═════ Dataset content
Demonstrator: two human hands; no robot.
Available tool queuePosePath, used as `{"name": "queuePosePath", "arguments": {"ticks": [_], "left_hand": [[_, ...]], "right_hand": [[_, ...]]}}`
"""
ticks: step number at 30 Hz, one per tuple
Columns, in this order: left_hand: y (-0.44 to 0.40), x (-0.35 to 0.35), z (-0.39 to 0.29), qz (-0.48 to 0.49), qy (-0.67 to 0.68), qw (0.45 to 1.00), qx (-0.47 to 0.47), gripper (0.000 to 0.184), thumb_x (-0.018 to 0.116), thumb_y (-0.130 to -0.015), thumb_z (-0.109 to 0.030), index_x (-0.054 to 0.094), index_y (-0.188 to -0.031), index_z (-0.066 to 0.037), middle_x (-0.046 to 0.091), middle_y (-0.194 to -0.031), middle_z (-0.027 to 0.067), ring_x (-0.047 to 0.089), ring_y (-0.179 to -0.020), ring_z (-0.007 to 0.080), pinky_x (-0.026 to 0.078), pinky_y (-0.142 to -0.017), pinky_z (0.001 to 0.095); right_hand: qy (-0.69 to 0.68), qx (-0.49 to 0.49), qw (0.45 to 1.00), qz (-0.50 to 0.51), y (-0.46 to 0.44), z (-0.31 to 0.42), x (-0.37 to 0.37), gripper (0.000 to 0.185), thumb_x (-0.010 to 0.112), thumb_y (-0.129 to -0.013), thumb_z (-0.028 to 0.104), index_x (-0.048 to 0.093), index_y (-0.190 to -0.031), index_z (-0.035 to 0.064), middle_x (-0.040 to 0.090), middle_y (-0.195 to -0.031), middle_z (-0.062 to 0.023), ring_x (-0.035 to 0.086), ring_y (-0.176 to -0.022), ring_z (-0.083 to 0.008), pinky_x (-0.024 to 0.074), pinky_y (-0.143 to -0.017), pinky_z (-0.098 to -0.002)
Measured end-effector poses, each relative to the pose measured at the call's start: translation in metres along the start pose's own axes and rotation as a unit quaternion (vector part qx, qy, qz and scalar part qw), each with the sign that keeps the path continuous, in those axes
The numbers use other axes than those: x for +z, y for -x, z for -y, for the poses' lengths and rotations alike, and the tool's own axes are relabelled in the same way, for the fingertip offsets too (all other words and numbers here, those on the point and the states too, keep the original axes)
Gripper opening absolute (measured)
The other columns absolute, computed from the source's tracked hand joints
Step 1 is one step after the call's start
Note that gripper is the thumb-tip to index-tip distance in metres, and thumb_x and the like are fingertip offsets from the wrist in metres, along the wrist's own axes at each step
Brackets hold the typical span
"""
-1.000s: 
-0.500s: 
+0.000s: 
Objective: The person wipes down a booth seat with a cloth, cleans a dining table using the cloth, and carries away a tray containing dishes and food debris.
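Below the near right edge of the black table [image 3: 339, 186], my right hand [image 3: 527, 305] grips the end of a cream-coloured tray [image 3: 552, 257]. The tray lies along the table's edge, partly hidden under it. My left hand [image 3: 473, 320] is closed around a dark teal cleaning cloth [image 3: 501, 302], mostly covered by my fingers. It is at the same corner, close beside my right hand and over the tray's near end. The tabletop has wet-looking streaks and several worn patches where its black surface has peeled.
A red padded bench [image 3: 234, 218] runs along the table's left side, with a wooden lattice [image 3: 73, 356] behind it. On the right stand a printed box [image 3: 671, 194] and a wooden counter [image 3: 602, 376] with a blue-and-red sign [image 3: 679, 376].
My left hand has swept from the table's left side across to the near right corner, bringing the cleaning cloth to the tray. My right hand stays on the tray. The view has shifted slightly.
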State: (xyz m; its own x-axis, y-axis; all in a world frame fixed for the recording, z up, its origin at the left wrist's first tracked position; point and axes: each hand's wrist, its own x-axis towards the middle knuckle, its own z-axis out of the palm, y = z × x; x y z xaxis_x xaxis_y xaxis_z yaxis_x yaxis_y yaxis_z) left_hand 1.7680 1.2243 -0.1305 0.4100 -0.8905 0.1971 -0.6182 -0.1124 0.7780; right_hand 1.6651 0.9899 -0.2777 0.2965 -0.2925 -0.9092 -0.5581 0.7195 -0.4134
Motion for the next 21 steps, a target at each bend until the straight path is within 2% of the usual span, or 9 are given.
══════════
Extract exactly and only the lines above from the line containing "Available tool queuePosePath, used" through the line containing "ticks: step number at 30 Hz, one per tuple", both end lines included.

Available tool queuePosePath, used as `{"name": "queuePosePath", "arguments": {"ticks": [_], "left_hand": [[_, ...]], "right_hand": [[_, ...]]}}`
"""
ticks: step number at 30 Hz, one per tuple

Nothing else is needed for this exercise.